*What to produce*: Restate word for word the lines of the entries below, starting with the line that holds "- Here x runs" and ending with the line that holds "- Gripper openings", and no others.

Records from a dataset
★ ★ ★ ★ ★

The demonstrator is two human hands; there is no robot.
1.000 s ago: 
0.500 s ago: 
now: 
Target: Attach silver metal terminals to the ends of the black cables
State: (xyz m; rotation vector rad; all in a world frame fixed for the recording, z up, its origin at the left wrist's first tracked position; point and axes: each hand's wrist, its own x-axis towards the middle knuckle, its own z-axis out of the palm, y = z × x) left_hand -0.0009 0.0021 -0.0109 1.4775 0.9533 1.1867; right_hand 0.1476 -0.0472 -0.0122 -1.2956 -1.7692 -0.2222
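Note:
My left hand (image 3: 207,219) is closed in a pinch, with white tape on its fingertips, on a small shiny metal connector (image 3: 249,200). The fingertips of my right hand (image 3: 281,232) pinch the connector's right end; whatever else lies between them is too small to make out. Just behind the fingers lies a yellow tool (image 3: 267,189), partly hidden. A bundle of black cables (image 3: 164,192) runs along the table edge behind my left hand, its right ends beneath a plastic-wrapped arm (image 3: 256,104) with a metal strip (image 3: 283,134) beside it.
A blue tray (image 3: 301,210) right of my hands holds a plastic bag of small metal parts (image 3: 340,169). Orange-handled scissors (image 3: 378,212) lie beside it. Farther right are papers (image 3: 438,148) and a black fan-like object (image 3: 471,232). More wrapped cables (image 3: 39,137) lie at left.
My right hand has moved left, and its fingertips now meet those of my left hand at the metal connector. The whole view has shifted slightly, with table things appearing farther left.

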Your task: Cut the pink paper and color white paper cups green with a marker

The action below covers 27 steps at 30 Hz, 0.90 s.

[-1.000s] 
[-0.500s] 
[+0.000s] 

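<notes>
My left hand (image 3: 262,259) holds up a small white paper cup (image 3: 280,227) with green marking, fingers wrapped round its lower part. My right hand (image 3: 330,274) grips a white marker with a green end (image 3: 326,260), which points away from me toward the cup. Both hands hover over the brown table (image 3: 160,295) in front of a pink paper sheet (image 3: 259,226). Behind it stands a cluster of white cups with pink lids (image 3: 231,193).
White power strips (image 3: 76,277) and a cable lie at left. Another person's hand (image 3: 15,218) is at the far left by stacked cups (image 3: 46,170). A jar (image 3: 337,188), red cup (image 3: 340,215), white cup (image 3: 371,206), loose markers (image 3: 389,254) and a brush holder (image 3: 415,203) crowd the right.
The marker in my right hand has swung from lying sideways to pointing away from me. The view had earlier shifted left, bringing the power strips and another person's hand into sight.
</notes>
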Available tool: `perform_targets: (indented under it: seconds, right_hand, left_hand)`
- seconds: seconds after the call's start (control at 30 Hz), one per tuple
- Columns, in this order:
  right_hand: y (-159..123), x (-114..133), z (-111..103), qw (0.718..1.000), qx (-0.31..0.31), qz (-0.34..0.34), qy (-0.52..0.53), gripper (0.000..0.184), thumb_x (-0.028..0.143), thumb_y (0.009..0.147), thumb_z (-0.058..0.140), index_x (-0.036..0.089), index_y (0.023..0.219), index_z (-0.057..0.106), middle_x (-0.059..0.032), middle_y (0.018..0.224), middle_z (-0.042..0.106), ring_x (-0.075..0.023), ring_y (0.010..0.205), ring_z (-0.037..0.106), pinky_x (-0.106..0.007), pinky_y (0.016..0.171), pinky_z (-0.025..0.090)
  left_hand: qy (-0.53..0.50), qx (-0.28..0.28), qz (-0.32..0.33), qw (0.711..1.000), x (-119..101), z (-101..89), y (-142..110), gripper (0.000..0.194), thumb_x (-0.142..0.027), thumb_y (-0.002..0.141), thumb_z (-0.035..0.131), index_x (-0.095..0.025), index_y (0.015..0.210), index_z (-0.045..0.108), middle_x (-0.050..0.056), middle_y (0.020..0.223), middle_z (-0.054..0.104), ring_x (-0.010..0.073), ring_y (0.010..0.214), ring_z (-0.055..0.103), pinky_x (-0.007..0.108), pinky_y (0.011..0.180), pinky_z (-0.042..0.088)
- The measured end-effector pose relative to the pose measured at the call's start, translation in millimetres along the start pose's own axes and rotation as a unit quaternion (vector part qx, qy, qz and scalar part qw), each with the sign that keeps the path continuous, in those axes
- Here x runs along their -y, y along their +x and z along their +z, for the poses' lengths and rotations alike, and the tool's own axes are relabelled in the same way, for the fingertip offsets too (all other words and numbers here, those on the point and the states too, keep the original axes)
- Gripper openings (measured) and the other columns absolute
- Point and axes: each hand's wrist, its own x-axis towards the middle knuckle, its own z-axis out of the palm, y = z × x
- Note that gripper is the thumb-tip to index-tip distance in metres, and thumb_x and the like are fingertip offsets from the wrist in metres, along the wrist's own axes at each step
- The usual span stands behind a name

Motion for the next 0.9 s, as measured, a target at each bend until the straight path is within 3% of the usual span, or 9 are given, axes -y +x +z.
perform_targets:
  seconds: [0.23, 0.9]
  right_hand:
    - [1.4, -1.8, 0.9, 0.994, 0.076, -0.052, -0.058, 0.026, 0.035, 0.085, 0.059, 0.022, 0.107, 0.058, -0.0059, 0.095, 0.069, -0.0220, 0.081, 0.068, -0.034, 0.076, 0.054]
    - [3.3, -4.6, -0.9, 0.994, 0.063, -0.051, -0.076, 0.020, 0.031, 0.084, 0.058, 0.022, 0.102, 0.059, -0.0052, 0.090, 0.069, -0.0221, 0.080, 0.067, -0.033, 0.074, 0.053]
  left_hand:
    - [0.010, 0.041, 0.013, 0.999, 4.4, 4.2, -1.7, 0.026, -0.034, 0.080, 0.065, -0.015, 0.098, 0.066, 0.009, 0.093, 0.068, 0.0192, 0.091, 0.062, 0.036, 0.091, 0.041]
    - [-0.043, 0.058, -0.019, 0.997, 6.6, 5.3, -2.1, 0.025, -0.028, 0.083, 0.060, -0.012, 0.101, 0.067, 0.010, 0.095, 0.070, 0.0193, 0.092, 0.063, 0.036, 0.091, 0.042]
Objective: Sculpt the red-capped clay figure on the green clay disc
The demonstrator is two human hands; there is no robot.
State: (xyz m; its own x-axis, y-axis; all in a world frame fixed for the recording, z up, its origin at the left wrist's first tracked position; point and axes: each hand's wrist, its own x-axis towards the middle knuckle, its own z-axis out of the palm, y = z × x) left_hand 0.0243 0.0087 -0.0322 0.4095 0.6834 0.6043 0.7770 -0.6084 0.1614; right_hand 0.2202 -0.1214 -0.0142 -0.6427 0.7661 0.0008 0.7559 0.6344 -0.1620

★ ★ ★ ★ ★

*Solved exercise*:
- Here x runs along their -y, y along their +x and z along their +z, for the poses' lengths and rotations alike, and the tool's own axes are relabelled in the same way, for the fingertip offsets too (all other words and numbers here, those on the point and the states too, keep the original axes)
- Gripper openings (measured) and the other columns absolute

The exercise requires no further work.